▶ [Problem details]: From the records below, output exactly the lines running from the line containing "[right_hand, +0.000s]" through the line containing "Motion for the", and no others.

(Entries taken from a collection)
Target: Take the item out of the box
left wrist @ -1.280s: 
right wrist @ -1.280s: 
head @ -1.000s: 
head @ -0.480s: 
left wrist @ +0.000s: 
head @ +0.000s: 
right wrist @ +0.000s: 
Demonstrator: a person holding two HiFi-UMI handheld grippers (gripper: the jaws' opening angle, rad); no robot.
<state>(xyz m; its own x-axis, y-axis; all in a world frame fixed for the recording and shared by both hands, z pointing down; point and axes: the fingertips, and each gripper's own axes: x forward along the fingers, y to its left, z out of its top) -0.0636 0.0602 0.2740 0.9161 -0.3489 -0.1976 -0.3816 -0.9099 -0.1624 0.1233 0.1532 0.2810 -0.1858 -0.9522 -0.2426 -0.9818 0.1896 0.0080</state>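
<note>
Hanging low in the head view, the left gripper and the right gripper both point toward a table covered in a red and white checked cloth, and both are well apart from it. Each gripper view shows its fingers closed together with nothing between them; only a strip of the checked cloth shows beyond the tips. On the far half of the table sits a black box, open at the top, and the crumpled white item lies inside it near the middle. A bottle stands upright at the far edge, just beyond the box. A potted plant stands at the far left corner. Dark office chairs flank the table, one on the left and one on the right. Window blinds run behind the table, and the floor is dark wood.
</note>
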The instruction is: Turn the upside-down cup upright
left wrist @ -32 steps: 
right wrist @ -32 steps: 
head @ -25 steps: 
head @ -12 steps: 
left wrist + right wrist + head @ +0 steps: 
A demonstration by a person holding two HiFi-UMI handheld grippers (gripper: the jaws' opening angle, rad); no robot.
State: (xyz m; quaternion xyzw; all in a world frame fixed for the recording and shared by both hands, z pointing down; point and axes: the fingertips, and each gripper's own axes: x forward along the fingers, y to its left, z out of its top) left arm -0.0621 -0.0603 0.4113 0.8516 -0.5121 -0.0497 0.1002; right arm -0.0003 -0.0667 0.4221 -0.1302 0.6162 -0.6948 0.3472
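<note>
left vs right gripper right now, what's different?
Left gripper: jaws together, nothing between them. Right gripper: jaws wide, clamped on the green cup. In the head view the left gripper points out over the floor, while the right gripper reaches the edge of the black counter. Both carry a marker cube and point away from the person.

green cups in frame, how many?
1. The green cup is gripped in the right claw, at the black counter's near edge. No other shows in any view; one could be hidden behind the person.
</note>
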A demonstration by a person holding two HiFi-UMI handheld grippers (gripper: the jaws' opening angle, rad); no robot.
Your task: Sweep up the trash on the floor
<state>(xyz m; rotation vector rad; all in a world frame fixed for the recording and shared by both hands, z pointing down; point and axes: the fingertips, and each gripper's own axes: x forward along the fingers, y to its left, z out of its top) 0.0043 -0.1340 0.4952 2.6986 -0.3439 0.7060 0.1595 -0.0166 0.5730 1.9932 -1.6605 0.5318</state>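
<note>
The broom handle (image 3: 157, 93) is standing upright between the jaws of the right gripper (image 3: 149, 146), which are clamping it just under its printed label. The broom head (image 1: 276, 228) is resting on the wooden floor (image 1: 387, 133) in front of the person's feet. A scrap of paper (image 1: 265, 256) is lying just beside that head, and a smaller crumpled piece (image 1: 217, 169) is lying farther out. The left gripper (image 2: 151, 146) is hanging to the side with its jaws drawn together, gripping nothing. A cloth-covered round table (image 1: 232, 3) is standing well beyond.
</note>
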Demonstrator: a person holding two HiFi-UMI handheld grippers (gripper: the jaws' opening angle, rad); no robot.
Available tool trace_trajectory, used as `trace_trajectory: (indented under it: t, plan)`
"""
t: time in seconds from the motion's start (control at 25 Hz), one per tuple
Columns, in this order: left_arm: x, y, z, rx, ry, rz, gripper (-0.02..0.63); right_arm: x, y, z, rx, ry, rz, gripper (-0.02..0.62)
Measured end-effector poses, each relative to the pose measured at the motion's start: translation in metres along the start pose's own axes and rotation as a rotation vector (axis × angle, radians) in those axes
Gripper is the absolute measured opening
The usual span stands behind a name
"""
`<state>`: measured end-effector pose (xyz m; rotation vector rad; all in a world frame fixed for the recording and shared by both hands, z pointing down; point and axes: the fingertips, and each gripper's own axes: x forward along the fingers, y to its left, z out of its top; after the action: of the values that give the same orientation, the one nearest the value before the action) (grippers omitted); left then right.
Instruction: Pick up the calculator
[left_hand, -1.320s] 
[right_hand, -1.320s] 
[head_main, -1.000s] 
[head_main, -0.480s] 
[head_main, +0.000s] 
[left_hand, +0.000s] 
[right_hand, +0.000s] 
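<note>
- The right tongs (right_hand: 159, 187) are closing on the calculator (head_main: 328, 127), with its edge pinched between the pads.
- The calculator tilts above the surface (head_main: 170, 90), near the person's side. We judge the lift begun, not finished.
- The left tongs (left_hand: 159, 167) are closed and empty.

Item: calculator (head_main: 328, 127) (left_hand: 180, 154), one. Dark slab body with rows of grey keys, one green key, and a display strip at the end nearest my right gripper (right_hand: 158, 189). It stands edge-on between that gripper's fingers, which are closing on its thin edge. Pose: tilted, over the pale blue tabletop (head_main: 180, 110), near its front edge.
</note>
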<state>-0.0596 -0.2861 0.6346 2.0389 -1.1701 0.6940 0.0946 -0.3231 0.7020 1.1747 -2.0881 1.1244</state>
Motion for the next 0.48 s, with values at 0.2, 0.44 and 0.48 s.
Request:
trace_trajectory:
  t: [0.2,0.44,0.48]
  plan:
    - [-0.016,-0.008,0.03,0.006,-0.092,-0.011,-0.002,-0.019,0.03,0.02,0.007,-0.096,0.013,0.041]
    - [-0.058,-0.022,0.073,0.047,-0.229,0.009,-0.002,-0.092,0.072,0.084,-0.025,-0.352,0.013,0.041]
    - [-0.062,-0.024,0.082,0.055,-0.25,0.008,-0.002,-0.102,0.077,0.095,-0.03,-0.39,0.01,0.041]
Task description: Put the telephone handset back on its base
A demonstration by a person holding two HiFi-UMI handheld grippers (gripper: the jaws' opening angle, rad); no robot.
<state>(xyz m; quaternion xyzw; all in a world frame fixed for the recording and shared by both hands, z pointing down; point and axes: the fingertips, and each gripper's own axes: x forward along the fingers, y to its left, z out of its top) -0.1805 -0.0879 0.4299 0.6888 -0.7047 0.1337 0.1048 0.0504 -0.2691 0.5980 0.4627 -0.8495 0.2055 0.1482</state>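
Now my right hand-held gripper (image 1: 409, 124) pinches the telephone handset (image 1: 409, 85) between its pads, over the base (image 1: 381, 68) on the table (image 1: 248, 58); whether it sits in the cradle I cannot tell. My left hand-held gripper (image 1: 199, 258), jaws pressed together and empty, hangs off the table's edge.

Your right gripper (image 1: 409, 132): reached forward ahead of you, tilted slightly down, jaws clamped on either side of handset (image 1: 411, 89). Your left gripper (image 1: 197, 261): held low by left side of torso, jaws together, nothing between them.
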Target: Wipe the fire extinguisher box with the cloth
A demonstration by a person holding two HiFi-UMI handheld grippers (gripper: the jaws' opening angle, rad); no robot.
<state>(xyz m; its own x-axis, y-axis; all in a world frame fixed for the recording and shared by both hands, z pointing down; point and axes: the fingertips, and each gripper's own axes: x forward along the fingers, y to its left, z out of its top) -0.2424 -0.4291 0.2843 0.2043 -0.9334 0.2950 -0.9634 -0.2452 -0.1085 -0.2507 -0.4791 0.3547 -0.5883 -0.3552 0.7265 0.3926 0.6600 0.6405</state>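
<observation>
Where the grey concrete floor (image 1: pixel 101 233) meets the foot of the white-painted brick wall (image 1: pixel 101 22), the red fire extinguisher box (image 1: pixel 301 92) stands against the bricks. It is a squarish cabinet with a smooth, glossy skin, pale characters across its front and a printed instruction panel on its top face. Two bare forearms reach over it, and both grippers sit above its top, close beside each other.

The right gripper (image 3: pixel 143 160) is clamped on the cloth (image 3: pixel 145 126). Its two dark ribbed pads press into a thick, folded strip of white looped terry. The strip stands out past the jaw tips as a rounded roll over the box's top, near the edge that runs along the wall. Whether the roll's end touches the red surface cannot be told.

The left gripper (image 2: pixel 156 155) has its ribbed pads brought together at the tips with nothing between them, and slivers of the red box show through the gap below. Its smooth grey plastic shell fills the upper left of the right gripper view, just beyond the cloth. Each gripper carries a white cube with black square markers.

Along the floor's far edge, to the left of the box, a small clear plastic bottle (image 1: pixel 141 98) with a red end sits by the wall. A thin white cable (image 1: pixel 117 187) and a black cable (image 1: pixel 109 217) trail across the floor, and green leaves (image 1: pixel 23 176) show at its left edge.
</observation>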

▶ [Problem solution]:
[right_hand, +0.000s] 
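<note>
- The right tongs (right_hand: 159, 187) are closing on the calculator (head_main: 328, 127), with its edge pinched between the pads.
- The calculator tilts above the surface (head_main: 170, 90), near the person's side. We judge the lift begun, not finished.
- The left tongs (left_hand: 159, 167) are closed and empty.

Item: calculator (head_main: 328, 127) (left_hand: 180, 154), one. Dark slab body with rows of grey keys, one green key, and a display strip at the end nearest my right gripper (right_hand: 158, 189). It stands edge-on between that gripper's fingers, which are closing on its thin edge. Pose: tilted, over the pale blue tabletop (head_main: 180, 110), near its front edge.
</note>
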<state>-0.0596 -0.2861 0.6346 2.0389 -1.1701 0.6940 0.0946 -0.3231 0.7020 1.1747 -2.0881 1.1244</state>
Motion for the next 0.48 s, with values at 0.2, 0.44 and 0.48 s.

The response to this exercise is now finished.